Whitewater kayaking and canoeing was something I did for many years, from my early twenties until shortly before I got pregnant with M. I eventually learned not only how to sit in a boat and stay upright with minimal effort while letting the river do all the work, but also a lot about visualisation which has been useful in many other ways. There was also, for me, a lot of learning about how to cope with the emotional side. Running rapids, be they rocky and technical or large and powerful, surfing waves, going over ‘drops’, is to experience nature in a very raw state. The mental anguishes I went through, and on occasion saw others going through, ‘learned’ me a lot about preparation, confidence and eventually trust. The fact I kept going back for more suggests that on some level I wanted to learn.
It was when suffering from ill health in my thirties that I really started consciously learning about life and developing my awareness of how I behave and think. A very different sort of learning, and life can present some tough lessons at times! Somewhere along the way I think I finally managed to become that adult I thought I’d be in my twenties, and become my own person. Lessons tend to have a much more practical nature though, like learning how to relate to other people with honesty and integrity, to be aware of their needs and also my own. I’m still learning; I still get things wrong and take people too literally, but I’m learning.

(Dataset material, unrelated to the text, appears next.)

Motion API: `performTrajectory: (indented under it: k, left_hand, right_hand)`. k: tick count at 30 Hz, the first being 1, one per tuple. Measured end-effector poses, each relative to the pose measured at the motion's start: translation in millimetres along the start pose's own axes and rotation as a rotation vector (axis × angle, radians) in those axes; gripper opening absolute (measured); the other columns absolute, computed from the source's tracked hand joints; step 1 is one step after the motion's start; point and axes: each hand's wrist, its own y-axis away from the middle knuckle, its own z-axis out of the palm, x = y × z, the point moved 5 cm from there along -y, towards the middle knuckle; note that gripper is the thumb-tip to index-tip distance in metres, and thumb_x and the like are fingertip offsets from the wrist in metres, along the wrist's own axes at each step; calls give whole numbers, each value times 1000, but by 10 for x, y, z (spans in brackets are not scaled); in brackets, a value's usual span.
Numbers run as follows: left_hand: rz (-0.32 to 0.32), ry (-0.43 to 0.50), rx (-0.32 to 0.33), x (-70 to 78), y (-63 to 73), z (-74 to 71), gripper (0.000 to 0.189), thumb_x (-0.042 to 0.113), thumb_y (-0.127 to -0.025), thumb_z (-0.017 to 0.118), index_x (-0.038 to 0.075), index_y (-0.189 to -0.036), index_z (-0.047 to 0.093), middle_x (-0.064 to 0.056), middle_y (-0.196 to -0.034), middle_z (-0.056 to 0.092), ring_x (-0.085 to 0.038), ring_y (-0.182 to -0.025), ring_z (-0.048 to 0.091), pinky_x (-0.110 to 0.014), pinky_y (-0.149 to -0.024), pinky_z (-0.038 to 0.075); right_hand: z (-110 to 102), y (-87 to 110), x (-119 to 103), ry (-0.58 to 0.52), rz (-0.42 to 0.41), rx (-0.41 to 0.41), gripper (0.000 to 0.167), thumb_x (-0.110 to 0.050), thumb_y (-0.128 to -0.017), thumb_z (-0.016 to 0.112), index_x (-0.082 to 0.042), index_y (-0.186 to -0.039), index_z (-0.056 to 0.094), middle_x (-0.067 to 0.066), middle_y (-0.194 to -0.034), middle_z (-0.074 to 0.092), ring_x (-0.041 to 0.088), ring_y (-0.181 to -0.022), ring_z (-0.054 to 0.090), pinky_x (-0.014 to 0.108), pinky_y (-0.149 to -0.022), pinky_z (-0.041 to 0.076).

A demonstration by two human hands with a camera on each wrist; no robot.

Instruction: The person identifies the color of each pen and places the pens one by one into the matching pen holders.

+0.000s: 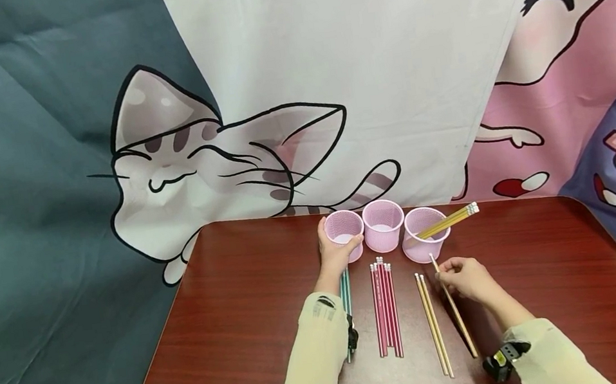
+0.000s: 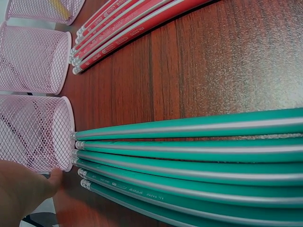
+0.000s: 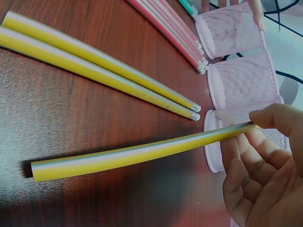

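My left hand (image 1: 335, 258) grips the leftmost pink mesh pencil cup (image 1: 344, 226), its thumb across the front. My right hand (image 1: 469, 278) pinches a yellow pencil (image 3: 142, 151) near its eraser end, between thumb and fingers. That pencil slants down towards the near side, just in front of the rightmost mesh cup (image 1: 416, 252). Several yellow pencils (image 1: 451, 221) lean to the right inside this cup. Two more yellow pencils (image 1: 433, 325) lie on the table to the left of the held one. Between the other two stands the middle mesh cup (image 1: 382, 240).
Several red pencils (image 1: 386, 311) lie side by side before the middle cup. Several green pencils (image 2: 189, 163) lie under the left forearm, partly hidden in the head view. Behind the brown table (image 1: 229, 306) hangs a printed cloth (image 1: 371, 47).
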Motion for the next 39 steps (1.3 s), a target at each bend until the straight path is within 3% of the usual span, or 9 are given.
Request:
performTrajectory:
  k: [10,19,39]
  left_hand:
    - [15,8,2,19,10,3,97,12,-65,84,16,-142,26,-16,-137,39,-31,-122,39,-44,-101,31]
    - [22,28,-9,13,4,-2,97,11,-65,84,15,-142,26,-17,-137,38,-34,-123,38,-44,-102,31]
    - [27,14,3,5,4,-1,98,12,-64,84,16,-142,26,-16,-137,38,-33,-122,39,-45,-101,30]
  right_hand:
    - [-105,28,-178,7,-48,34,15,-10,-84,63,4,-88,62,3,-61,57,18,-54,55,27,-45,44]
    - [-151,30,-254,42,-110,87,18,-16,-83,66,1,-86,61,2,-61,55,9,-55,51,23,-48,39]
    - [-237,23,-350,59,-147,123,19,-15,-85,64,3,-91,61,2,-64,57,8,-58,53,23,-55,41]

But what interests me most is how our rate of learning doesn’t seem to change much throughout our lives. I have spent many hours over the past year and more watching M learn, and just as I was struck a few months ago by the fact that we change and develop mentally all our lives, I have been surprised to notice that she doesn’t actually learn any faster or slower than I do, or than most people do.

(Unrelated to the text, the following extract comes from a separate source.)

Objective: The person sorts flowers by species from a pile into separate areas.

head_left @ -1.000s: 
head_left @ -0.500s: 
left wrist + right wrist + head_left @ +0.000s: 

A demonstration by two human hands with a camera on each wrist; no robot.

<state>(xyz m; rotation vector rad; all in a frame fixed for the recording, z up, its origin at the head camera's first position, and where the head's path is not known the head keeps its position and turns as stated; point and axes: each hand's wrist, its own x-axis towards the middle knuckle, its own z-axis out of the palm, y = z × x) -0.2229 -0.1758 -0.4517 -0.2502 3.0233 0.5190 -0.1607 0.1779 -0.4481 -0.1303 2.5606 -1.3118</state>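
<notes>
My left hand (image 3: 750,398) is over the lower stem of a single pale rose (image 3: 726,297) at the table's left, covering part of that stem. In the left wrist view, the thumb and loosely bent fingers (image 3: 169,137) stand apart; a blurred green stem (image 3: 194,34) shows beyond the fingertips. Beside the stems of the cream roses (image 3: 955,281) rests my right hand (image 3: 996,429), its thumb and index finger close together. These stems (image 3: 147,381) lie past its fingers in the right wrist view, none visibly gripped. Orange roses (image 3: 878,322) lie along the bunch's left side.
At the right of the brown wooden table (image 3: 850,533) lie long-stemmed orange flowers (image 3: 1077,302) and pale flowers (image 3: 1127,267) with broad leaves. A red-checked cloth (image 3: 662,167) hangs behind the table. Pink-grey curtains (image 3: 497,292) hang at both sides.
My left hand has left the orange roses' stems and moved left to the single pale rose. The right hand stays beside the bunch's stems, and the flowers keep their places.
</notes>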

Take language. Some people have a natural gift, others struggle. M appears to understand a lot more than she does, and can make a few words go a long way – in exactly the same way as a foreign exchange student will work out the jist of what you are trying to explain. Like the foreign student, she has a few words that she can say very well, a few ‘starters’ where I can work it out, and unlike the foreign student who would probably feel silly, a lot of babbles. Adults in the right environment are equally capable of learning a new language. Physically, M learned to walk, and then to cope with uneven ground, steps, etc at pretty much the same rate that most people I have taught to canoe or kayak learn. Looking back I don’t remember seeing a great deal of difference in those learning canoeing at age 16 or 56 that couldn’t be explained by self confidence; age itself was rarely a factor. Behaviourally three weeks is long enough for M to learn most things to a basic level, whether it is not to bite me when feeding, or to leave things in a particular cupboard. This is the same length of time we adults are told it takes to break a habit, or to form a new habit.
If, as many have suggested and I believe to be true, we are all eternal spirits having human experiences, then this makes perfect sense. Our higher selves have different levels of experience, but are all old enough that the differences between say a million and one or a million and forty one or a million and eighty one are negligible. So where does this leave us? We can all learn whatever we want to, no matter what age we are, and have every expectation of succeeding. We can put our fears aside and give things a go. Trust in life, and trust in our ability to learn.